NUNUKAN, infoSTI – DPRD Nunukan, Kalimatan Utara, mengusulkan pembentukan Panitia Khusus (Pansus) merespon dugaan semena menanya perusahaan perkebunan Kelapa Sawit, PT SIL/SIP terhadap pembayaran upah buruh.
‘’Banyak hal perlu dibedah di PT SIL SIP. Dugaan masalah gaji karyawan tak sesuai aturan, nihilnya plasma, sampai tidak adanya CSR yang pernah dilaporkan ke Pemda Nunukan. Ini menjadi catatan penting DPRD, dan saya usulkan pembentukan Pansus. Kita tuntaskan masalah ini,’’ ujar Anggota DPRD Nunukan, Andre Pratama, saat memberi tanggapan di RDP bersama puluhan Anggota FK Hukatan KSBSI PT SIL SIP, di ruang Ambalat, DPRD Nunukan, Senin (9/12/2024).
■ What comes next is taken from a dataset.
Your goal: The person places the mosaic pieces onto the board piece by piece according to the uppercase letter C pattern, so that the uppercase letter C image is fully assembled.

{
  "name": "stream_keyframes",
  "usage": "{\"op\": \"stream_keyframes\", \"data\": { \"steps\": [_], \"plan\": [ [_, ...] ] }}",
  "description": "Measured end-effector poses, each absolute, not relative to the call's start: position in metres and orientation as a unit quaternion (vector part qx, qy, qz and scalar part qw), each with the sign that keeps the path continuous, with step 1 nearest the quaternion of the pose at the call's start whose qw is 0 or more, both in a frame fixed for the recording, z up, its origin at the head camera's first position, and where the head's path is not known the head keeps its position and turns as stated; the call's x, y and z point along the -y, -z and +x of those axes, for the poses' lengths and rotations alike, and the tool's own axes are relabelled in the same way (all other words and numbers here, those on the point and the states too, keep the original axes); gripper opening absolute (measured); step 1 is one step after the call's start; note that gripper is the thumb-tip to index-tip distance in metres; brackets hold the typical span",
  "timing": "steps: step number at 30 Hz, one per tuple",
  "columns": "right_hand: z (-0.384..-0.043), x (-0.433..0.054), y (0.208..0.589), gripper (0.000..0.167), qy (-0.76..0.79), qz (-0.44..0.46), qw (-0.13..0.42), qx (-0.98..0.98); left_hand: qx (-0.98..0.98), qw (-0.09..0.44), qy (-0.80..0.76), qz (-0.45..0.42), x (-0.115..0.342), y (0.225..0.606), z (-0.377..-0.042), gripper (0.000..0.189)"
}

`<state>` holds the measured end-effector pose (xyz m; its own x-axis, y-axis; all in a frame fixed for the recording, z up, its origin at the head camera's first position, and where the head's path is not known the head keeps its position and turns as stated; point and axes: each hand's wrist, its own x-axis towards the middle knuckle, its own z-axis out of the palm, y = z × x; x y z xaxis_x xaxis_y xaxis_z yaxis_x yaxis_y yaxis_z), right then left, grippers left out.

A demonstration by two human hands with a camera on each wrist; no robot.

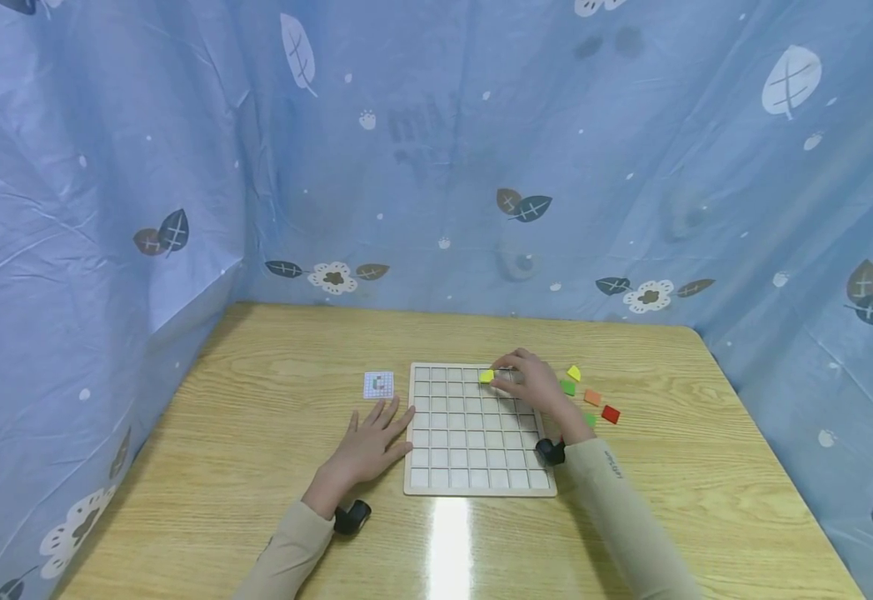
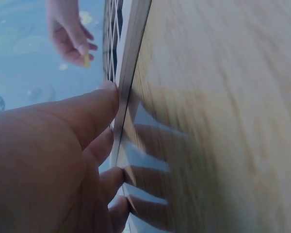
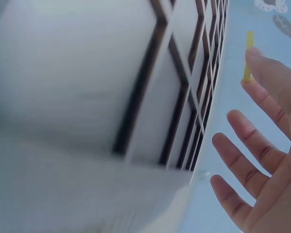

Andre mengatakan, persoalah buruh PT SIL/SIP datang ke DPRD Nunukan sudah beberapa kali terjadi.
Akan tetapi, selama itu pula, managemen perusahaan PT SIL/SIP, seakan menganggap permasalahan tersebut angin lalu, dan tidak mau menghadiri undangan DPRD.
‘’PT SIL/SIP ini tidak menghargai Lembaga DPRD. Bagaimana kasus ini bisa selesai kalau mereka selalu mangkir. Selalu tidak datang. Dia diundang, dia pula menentukan waktunya, dia siapa,’’ ujar Andre geram.
Mengenai PT SIL/SIP, Andre Pratama menarik garis besar, potensi mengubur tuntutan buruh, sangat dimungkinkan.
Terlebih, perusahaan telah berusaha mengkriminalisasi Ketua FK Hukatan KSBSI perusahaan, Maximus Bana.
Sebagai ketua KSBSI yang merupakan King Maker bagi anggota serikat, tidak mengherankan perusahaan merancang skenario, untuk membungkam Max.
‘’Dengan memaksanya mengundurkan diri, dengan mengeluarkannya dari sekolah. Max yang merupakan guru, tentu memiliki pola fikir yang dianggap menjadi ancaman bagi perusahaan. Tidak heran, mengapa Kepala Desa bahkan ikut campur, malah mengancam membubarkan serikat, yang saya fikir, tidak ada korelasinya urusan tuntutan ke perusahaan dengan Kades,’’ kata dia.
Perusahaan sedang berusaha bagaimana agar Max menjadi tersangka, sehingga merancang sandiwara dengan memunculkan drama setahun lalu.
Padahal, masalah kamp kamp penampung karyawan, jauh lebih layak menjadi perhatian.
‘’Para karyawan, tinggal di kamp yang mirip kamp NAZI, mereka mandi dengan air kotor, dan tinggal berdesakan dalam bangunan ukuran 3×3 meter. Perusahaan tidak manusiawi, begitu dituntut agar manusiawi, mereka mengambil jalan mengkriminalisasi King Maker buruh. Ini harus kita seriusi,’’ tegasnya.
Saat ini, Andre akan melihat dan mengecek status HGU dan IUP perusahaan. Jika nanti ditemukan tidak ada izin, DPRD akan bertindak tegas dengan merekomendasikan penutupan perusahaan.
‘’Membayangkan kamp karyawan yang seperti kamp NAZI saja, membuat kita prihatin. Belum lagi hak plasma nihil. Ini gaya kapitalis dan kolonila yang masih dipraktekkan. Buat apa mempertahankan perusahaan yang tidak memperlakukan karyawannya dengan baik. Tutup saja kalau bermasalah izinnya,’’ lanjutnya.
Perusahaan Modal Dalam Negeri (PMDN), seyogyanya jauh lebih manusiawi dalam memperlakukan warga Negara.
Di Nunukan, terdapat sebuah Perusahaan Modal Asing (PMA), yang memiliki standar sangat baik dalam memperlakukan karyawan.
Mereka memberikan subsidi 50 liter BBM perbulan untuk manager, mandor, dan managemen.
Mengisi stok air bersih di tangki tangki yang disediakan perusahaan di kamp karyawan, bahkan memberlakukan reward and punishmen kepada karyawannya.
‘’Terus kenapa PT SIL/SIP yang PMDN justru kejam, tidak manusiawi terhadap karyawannya. Ini memang harus kita evaluasi kembali,’’ tutup Andre.